+++ LISTED RECORDS +++
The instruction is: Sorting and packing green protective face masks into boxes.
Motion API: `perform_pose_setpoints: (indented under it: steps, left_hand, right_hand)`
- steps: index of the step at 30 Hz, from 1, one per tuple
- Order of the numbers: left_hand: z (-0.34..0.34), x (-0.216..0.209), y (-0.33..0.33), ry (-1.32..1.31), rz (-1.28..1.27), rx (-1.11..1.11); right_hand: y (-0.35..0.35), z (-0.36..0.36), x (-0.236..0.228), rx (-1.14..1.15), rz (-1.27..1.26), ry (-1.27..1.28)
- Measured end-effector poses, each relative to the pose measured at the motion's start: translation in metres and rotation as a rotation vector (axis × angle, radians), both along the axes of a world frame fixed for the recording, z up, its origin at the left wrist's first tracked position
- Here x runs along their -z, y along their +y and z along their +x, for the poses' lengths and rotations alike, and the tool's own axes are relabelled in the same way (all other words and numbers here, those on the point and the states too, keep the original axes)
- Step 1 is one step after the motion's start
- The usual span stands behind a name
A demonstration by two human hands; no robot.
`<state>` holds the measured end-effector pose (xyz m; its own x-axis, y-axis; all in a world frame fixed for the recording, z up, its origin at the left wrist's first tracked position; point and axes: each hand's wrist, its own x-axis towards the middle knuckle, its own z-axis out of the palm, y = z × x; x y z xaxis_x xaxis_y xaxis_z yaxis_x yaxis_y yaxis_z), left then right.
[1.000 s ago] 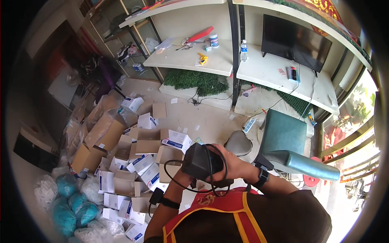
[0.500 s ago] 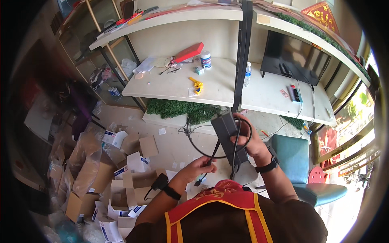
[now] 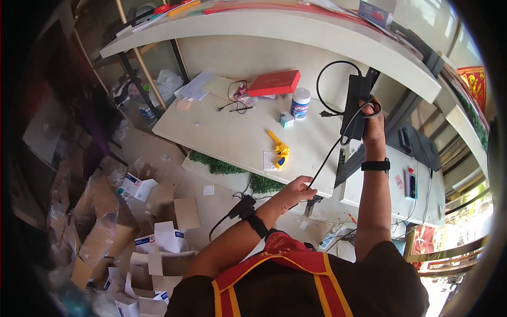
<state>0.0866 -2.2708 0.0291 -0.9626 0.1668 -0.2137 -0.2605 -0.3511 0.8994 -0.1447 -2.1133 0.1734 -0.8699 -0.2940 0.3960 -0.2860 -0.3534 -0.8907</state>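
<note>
My right hand (image 3: pixel 374 126) is raised in front of the shelf unit, its fingers wrapped round a long black power adapter (image 3: pixel 353 108) held upright. A loop of black cord (image 3: pixel 318 84) arches off the adapter's left side, with a plug (image 3: pixel 326 113) hanging near the adapter. From the adapter's lower part a thin black cable (image 3: pixel 331 152) runs down to my left hand (image 3: pixel 296 193), which pinches it between thumb and fingers. The far end of this cable, below the left hand, is hidden. Both wrists wear black bands, and a small black device (image 3: pixel 244 207) sits by the left one.
The white shelf (image 3: pixel 227 127) carries a yellow tape dispenser (image 3: pixel 279 149), a white-and-blue canister (image 3: pixel 301 103), a small box (image 3: pixel 287 120) and a red box (image 3: pixel 274 82). An upper shelf (image 3: pixel 237 24) overhangs it. Opened cardboard boxes (image 3: pixel 187 214) and plastic wrap litter the floor at left.
My right hand has lifted the adapter up and to the right, beside the upper shelf. My left hand has risen with the cable, now stretched between the hands. The view has shifted closer to the shelves.
</note>
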Motion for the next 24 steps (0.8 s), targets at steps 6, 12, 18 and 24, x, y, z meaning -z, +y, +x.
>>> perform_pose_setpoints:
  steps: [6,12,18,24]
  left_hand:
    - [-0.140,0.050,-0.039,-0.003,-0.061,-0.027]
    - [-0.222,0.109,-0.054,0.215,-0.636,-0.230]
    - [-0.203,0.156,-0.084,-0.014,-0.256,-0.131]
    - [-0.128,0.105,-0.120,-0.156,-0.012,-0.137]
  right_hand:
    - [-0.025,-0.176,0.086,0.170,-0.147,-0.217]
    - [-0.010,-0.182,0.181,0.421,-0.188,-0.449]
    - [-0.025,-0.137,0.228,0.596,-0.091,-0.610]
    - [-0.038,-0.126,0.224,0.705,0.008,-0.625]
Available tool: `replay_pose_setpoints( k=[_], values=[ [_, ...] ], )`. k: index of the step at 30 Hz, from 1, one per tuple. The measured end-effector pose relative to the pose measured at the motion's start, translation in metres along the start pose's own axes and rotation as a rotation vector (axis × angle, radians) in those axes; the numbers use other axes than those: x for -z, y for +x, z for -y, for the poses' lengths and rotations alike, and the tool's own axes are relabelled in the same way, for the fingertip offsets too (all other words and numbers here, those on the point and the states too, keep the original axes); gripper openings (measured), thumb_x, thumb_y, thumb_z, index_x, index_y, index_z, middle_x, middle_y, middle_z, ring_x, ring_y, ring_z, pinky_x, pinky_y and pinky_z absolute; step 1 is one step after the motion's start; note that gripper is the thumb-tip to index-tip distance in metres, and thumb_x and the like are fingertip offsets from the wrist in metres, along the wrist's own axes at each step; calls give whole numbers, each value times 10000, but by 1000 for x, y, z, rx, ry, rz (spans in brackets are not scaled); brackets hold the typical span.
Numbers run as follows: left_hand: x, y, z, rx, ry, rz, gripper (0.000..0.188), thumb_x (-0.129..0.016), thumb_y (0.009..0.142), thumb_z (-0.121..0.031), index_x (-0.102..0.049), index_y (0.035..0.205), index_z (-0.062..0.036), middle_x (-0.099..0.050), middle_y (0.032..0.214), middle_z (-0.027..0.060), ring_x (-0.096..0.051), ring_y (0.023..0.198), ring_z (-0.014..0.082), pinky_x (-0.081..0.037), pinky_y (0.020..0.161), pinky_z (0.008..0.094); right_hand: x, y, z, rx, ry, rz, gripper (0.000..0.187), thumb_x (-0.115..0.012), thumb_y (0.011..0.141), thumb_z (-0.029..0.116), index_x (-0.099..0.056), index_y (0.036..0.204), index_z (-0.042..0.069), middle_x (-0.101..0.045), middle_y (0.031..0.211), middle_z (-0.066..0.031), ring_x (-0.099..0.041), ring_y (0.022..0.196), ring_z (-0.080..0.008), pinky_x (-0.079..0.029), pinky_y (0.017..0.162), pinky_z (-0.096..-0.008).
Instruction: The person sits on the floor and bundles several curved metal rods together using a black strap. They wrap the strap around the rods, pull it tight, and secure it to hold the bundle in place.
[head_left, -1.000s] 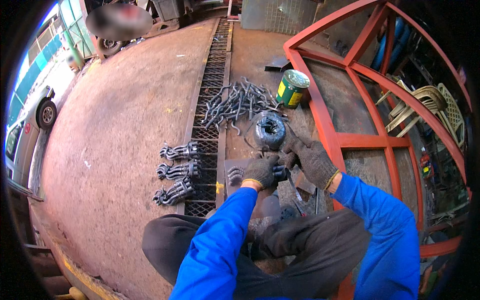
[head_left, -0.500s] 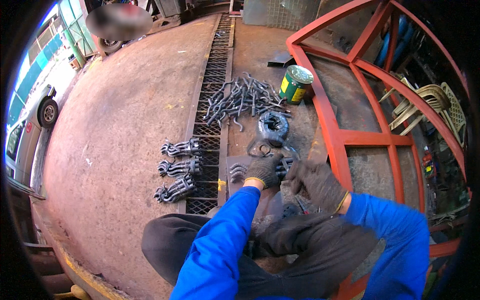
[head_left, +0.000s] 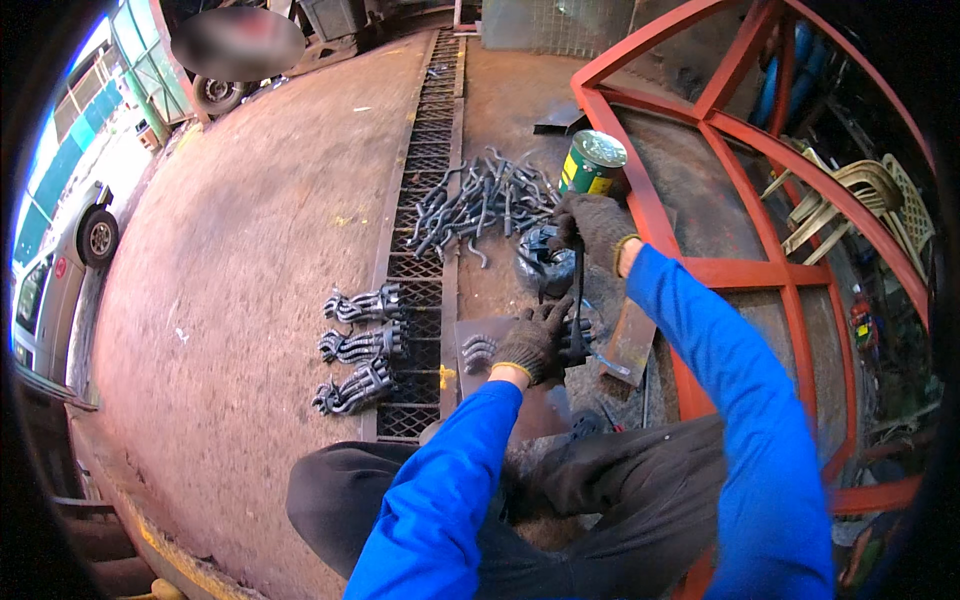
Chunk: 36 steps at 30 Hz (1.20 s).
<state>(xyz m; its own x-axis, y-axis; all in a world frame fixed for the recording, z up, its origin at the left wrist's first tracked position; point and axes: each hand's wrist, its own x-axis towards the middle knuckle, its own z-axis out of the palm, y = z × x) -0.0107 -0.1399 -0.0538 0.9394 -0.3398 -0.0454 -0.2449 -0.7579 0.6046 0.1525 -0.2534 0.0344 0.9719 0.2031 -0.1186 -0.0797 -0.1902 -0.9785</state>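
My gloved left hand [head_left: 533, 342] is closed over a bundle of bent metal rods [head_left: 478, 352] in front of me, its wavy ends sticking out to the left. Above and to the right, my gloved right hand [head_left: 595, 230] grips a dark strip [head_left: 579, 285], stretched taut up from the bundle. The strip's material is hard to make out. A roll of dark, shiny wrapping [head_left: 538, 268] lies just left of my right hand. Beyond it is a loose pile of bent rods [head_left: 485, 205]. Three bundles of rods, one of them the nearest bundle [head_left: 355, 388], lie in a column at left.
A green and yellow can [head_left: 597, 160] stands behind my right hand. The large red metal frame [head_left: 735, 272] rises along the right side, with plastic chairs [head_left: 865, 195] beyond. A metal grating [head_left: 418, 270] runs through the floor. A steel piece [head_left: 632, 345] lies right of the bundle.
My right hand has moved up and away from the bundle, drawing the dark strip taut. My left hand has stayed on the rods, shifting slightly.
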Motion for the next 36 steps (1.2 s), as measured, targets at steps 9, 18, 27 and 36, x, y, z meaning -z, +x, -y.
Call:
replay_pose_setpoints(
  k=[9, 18, 27, 36],
  values=[
    [9, -5, 7, 33, 38, 32, 811, -846, 612, -310, -487, 1309, -105, -615, 1202, 212, -564, 1123, 453, -461, 977, 504, -27, -42, 38, -93, 85, 28, 218, -536, 961, 196, -641, 888, 19, -604, 663, -72, -571, 537, -163, -461, 523, -294],
    [-10, 0, 18, -58, -23, -88, 407, -694, 780, -318, -607, 1099, -80, -676, 1042, 220, -643, 959, 432, -477, 886, 514, -22, -155, 73, -77, -49, 75, 281, -527, 976, 230, -649, 866, 1, -627, 678, -70, -582, 585, -147, -469, 559, -299],
    [-15, 1, 15, 42, -53, -114, 511, -798, 667, -308, -624, 1134, -194, -679, 1085, 153, -621, 1049, 402, -502, 873, 486, -22, -202, 61, 50, -213, 125, 319, -520, 1011, 280, -647, 866, 26, -584, 648, -26, -528, 555, -108, -423, 529, -264],
    [2, -11, 6, 50, -74, -78, 439, -693, 778, -307, -606, 1181, -157, -674, 1079, 198, -646, 993, 408, -512, 851, 485, -22, -252, 50, 23, -260, 113, 238, -519, 1019, 212, -630, 932, 21, -584, 749, -14, -504, 593, -83, -414, 528, -238]
  ],
)
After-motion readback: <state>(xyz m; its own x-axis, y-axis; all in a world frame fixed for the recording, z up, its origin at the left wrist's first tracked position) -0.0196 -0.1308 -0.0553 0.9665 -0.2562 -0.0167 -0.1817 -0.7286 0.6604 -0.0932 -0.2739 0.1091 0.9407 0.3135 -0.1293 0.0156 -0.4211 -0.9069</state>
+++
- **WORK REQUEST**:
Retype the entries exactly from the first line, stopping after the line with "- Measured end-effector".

- **OUTPUT**:
The instruction is: Sorting and packing green protective face masks into boxes.
Motion API: `perform_pose_setpoints: (indented under it: steps, left_hand, right_hand)`
- steps: index of the step at 30 Hz, from 1, one per tuple
- Order of the numbers: left_hand: z (-0.34..0.34), x (-0.216..0.209), y (-0.33..0.33), ry (-1.32..1.31), rz (-1.28..1.27), rx (-1.11..1.11); right_hand: y (-0.35..0.35), z (-0.36..0.36), x (-0.236..0.228), rx (-1.14..1.15), rz (-1.27..1.26), ry (-1.27..1.28)
- Measured end-effector poses, each relative to the pose measured at the motion's start: translation in metres and rotation as a rotation vector (axis × angle, radians), both along the axes of a world frame fixed for the recording, z up, its origin at the left wrist's first tracked position

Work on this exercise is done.